→ **YOUR GOAL**: Below is a listing with pictures. Repeat exactly the lines starting at the one holding "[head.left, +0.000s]" and going on through the one holding "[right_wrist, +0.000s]", and leave every picture out.
--*--
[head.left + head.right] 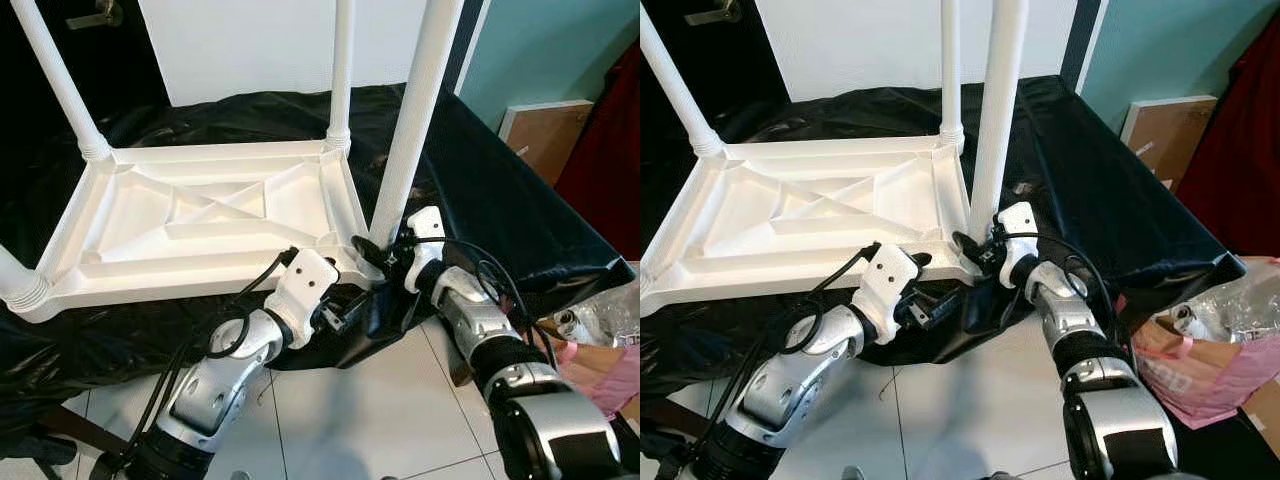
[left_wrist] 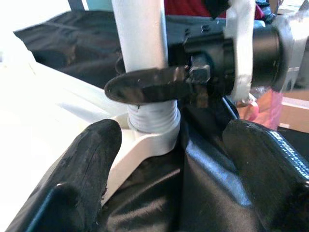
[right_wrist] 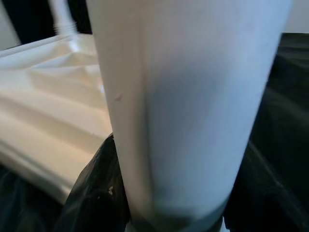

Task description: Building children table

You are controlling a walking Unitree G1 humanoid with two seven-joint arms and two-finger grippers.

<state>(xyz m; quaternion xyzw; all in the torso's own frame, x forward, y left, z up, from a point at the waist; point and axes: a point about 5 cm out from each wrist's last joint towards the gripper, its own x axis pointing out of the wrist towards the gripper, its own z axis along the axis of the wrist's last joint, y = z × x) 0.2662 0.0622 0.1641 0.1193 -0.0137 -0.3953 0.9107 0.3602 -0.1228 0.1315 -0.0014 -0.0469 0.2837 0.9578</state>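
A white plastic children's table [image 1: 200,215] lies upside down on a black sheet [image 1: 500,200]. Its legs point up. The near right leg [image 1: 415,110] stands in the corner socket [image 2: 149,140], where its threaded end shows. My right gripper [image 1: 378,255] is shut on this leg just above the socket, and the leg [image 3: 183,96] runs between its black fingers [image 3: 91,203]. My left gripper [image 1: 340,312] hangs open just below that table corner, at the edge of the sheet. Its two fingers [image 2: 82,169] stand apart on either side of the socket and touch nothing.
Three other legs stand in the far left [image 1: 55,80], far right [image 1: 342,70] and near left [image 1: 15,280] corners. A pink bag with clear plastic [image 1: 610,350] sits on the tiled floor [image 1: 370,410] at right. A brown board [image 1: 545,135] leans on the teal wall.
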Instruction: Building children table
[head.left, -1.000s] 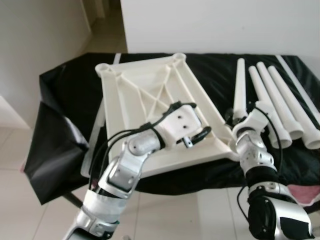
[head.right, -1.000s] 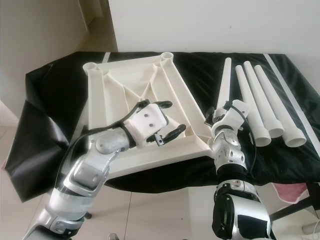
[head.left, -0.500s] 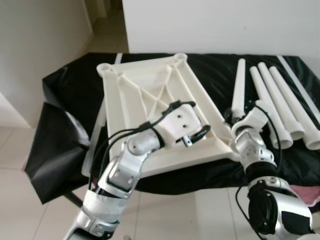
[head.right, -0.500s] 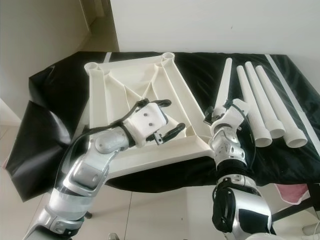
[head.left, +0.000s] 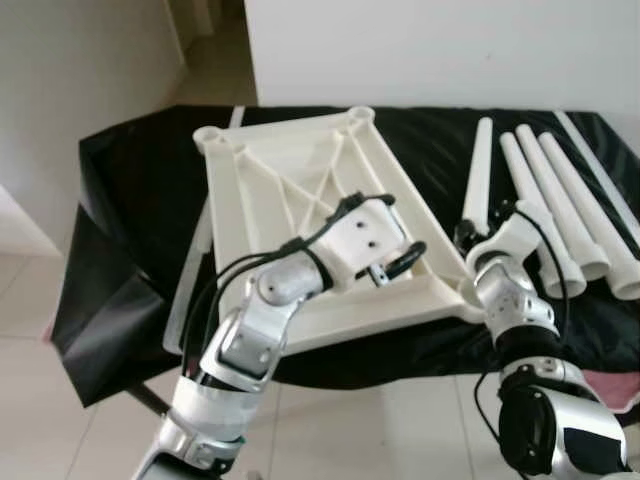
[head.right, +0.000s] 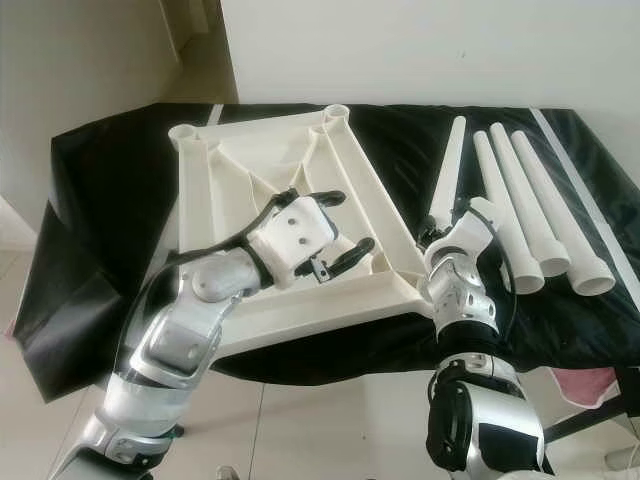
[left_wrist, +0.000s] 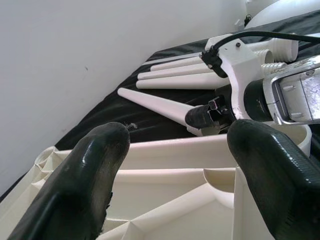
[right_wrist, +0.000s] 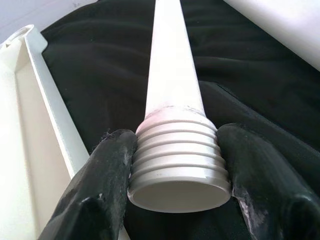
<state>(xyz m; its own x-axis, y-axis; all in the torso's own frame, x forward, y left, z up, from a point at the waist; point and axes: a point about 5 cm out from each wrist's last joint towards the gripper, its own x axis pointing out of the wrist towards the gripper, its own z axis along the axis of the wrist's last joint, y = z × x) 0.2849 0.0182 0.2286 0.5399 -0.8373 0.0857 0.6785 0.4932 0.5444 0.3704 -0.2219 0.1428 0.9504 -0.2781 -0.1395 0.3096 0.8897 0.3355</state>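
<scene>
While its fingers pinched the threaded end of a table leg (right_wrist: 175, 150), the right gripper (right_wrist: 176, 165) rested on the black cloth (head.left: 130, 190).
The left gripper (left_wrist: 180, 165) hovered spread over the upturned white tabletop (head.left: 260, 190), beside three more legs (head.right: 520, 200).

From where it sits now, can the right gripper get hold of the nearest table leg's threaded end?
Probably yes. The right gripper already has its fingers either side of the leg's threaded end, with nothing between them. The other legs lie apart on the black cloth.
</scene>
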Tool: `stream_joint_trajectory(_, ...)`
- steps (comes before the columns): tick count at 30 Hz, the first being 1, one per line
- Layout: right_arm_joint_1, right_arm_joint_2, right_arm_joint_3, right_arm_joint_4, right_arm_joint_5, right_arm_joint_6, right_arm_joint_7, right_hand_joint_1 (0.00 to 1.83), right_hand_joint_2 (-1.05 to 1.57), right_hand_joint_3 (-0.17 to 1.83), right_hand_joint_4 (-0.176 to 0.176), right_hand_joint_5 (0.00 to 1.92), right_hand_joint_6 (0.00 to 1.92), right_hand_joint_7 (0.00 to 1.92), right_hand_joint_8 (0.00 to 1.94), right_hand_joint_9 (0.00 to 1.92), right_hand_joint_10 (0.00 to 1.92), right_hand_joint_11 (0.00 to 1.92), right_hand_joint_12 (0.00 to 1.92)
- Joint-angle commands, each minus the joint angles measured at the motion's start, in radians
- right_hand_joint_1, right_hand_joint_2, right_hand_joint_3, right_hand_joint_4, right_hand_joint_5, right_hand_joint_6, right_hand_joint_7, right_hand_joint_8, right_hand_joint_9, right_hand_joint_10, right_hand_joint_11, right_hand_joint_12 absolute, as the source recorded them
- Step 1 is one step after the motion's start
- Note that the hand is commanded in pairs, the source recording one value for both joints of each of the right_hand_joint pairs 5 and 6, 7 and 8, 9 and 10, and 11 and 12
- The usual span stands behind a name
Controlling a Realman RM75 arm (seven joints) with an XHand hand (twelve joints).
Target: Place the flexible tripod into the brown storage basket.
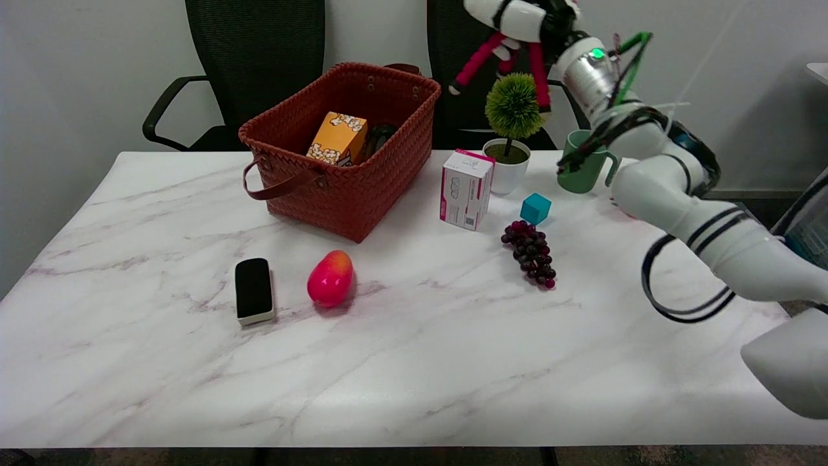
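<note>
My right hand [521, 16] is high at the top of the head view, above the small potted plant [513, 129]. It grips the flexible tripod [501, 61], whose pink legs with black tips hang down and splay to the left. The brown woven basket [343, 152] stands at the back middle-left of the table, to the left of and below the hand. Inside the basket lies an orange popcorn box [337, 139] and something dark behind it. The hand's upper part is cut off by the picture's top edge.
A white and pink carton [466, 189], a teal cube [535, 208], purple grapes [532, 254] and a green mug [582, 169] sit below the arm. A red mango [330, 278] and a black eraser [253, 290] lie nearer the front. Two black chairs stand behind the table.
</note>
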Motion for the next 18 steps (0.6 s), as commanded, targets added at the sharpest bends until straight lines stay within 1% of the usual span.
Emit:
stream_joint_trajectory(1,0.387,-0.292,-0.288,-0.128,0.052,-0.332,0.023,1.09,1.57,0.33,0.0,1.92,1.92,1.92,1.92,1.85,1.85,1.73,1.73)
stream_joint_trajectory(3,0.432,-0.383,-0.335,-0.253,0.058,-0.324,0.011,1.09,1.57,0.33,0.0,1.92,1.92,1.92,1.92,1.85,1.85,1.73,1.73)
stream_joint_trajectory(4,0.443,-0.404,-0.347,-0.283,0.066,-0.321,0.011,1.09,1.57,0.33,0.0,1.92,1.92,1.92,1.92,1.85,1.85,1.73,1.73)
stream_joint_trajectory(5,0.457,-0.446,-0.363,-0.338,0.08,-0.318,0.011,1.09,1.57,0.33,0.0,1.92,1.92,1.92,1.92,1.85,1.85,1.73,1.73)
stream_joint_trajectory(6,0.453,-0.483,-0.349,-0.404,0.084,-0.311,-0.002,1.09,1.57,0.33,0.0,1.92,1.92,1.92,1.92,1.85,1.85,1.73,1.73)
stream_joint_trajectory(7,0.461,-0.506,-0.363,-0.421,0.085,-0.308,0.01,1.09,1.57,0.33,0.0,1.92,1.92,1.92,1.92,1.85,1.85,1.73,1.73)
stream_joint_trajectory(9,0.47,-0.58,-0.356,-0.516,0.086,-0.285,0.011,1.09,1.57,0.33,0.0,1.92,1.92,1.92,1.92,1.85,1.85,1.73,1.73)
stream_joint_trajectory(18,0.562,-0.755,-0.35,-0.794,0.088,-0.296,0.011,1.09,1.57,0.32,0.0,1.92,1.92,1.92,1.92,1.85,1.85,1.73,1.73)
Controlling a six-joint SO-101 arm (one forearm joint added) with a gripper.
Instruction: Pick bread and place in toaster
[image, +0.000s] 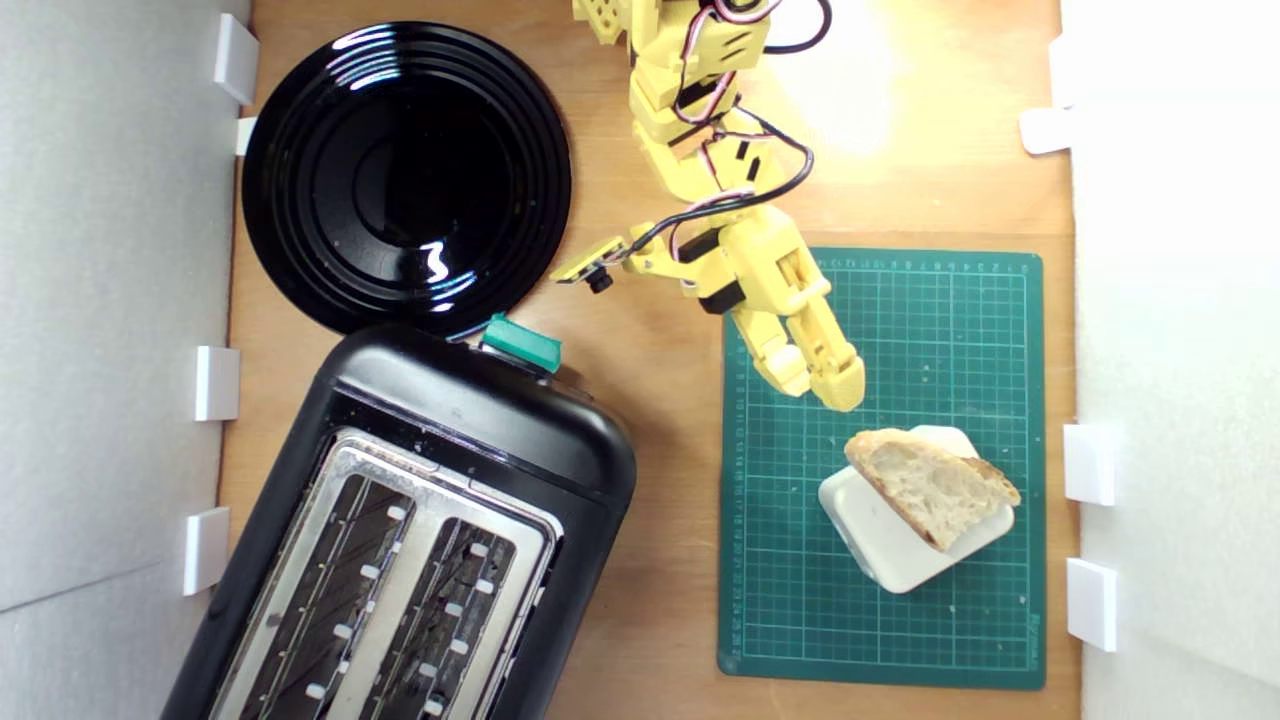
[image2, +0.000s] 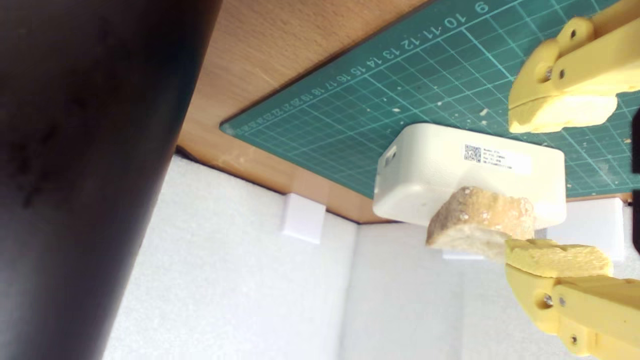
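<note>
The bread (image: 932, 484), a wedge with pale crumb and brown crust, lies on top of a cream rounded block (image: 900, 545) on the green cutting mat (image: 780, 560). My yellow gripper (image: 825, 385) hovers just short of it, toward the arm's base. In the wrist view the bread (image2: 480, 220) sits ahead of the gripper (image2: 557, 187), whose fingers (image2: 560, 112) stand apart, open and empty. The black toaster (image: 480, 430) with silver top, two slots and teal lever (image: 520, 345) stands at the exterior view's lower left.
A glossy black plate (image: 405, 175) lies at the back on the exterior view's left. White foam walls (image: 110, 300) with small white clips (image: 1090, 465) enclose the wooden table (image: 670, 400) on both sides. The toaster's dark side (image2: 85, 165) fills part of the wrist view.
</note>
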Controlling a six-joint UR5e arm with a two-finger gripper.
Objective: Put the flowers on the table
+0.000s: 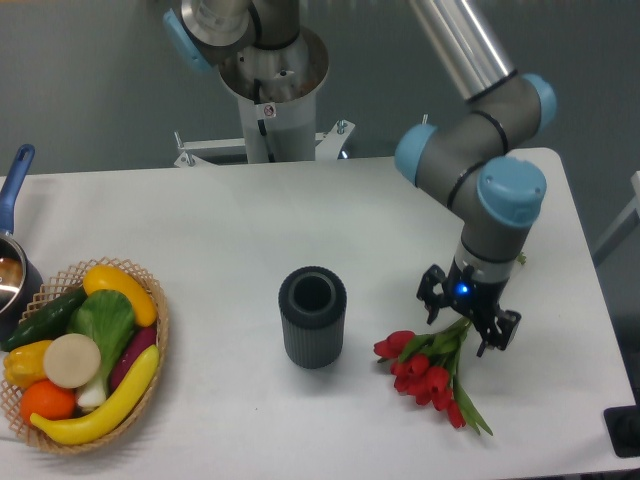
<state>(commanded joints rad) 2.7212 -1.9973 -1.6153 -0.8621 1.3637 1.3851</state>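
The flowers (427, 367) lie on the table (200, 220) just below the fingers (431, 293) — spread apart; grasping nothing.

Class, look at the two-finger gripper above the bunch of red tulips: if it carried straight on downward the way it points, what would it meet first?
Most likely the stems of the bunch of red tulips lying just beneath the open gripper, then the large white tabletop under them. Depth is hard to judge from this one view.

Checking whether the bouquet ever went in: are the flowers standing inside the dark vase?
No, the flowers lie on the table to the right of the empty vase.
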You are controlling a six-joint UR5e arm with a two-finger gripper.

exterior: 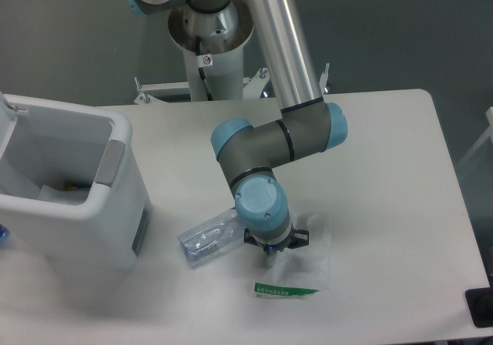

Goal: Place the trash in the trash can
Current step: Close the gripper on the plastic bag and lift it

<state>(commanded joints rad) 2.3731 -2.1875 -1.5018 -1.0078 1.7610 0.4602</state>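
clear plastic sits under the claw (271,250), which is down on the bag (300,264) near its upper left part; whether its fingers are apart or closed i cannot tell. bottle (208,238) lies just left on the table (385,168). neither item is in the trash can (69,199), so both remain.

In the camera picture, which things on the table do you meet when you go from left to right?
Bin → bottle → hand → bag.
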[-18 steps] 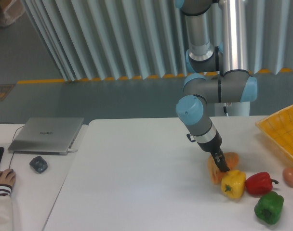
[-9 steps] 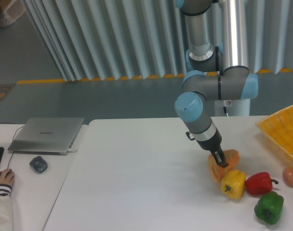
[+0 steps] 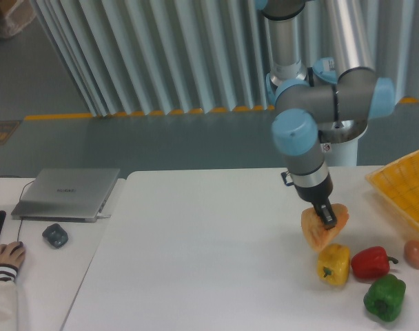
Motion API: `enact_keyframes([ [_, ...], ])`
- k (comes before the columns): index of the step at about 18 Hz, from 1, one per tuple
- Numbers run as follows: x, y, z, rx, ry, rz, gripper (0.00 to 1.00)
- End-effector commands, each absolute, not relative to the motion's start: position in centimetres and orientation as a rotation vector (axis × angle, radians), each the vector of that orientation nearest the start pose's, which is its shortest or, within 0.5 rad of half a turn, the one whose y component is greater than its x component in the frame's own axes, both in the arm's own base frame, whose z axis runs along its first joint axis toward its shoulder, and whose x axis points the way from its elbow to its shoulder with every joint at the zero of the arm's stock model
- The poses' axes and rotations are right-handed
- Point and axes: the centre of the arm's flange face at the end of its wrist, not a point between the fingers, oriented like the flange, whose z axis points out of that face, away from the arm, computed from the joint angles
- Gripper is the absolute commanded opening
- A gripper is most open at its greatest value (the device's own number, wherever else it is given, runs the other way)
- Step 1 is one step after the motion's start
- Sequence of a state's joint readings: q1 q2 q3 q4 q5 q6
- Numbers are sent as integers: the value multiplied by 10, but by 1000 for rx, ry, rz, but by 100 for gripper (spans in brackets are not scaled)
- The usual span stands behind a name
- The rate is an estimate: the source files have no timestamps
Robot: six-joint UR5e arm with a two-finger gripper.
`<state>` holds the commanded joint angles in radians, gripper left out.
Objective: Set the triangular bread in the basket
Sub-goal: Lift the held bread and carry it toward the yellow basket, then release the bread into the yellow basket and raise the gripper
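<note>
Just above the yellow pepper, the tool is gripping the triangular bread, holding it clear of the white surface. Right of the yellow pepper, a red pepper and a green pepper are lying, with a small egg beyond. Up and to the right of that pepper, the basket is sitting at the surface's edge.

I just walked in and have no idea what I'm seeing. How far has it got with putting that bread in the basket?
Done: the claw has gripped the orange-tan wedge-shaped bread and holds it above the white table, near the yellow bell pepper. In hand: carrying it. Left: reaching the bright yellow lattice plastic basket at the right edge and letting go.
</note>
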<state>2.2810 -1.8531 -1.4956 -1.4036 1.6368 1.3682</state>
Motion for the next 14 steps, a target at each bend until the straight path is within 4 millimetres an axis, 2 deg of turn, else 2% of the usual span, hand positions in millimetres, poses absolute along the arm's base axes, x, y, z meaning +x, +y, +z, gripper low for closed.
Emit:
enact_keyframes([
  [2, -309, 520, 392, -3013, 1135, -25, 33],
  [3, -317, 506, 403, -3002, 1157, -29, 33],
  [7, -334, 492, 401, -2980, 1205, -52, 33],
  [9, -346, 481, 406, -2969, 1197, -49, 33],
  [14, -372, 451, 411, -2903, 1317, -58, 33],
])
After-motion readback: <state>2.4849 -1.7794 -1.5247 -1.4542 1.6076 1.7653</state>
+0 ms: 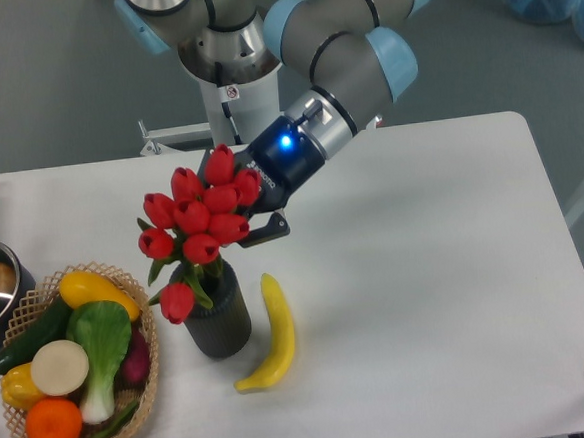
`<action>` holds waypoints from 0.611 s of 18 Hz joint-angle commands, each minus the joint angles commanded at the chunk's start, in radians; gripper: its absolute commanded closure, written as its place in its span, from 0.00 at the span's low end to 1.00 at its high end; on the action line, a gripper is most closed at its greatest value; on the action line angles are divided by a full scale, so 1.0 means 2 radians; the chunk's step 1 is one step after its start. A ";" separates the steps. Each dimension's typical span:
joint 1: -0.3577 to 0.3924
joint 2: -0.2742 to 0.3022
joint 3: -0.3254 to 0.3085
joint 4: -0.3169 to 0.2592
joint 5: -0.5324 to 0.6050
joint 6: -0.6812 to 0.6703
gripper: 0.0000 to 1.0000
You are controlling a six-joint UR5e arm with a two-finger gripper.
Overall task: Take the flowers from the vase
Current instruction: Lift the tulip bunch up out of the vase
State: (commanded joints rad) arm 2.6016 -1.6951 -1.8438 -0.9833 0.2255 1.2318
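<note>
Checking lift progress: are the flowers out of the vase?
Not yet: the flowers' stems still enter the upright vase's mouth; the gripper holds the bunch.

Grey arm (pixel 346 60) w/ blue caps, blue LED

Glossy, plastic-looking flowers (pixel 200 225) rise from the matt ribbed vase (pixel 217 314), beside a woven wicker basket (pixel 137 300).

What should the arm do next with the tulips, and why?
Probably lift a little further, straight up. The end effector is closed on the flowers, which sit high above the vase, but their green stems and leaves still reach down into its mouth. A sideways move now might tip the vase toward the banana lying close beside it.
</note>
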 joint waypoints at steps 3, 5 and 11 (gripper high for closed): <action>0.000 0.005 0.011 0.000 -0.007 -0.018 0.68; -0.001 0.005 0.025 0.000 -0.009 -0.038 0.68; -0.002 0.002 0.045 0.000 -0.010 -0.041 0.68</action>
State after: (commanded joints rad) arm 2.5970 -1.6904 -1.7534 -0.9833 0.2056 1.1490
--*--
→ **TASK OUTPUT**:
[head.left, +0.000s] 
[head.right, +0.000s] 
[left_wrist, +0.000s] 
[right_wrist, +0.000s] 

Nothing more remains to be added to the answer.